TimesTech: The shortage of semiconductor chips was a hot topic. Whether the supply eased now? What kind of pressure do distributors feel, and how do they manage it?

Shiv Bhambri: Supply shortages have not been fully resolved. There are many areas of semiconductor supply that continue to be constrained, high power discrete and analog products including sensors in addition to many microcontroller products all continuing to be under capacity constraint and restricted supply which will go well into 2023. That said, many areas of passive component supply are normalised and Interconnect and Electromechanical products whilst having some long leadtimes are certainly seeing an easing of leadtimes in terms of trend. I expect the continued evolution of leadtime trends to reduce but we will see some constraints continue into 2023.

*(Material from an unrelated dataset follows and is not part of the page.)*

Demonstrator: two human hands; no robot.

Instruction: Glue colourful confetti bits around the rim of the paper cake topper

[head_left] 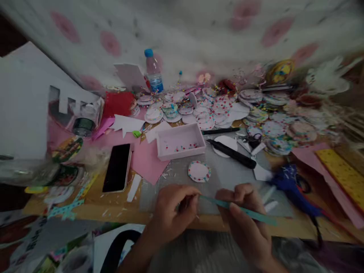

The pressure continues to be focused on optimising availability of supply for our customers which means navigating through the many supply chain and leadtime challenges that remain. Supply won’t normalise across all products as the complexity of demand changes and supply chain challenges do not all have resolution.

TimesTech: How is the geopolitical situation affecting the supply chain of electronics components and do you see any disruption in the near term?

Keith Rice: I expect the geopolitical situation to continue to impact supply chain performance and ultimately availability consistency. There are a number of issues that make the complexity challenging, the global economic headwinds, Russia/Ukraine conflict and fallout, the China/West relationship and the changing landscape for companies revising their manufacturing strategies, the aftermath of Brexit and the UK/European logistics, and of course the increasing labour and raw material cost challenges resulting from Covid that have meant an evolution of change around labour that continues to challenge traditional company approaches and expectations.

In summary, Electronics will remain at the heart of industrial and technological evolution, supply challenges will continue to manifest and we can expect distribution models to be critical to customer needs as they navigate through the prevailing changes both macro and geo political.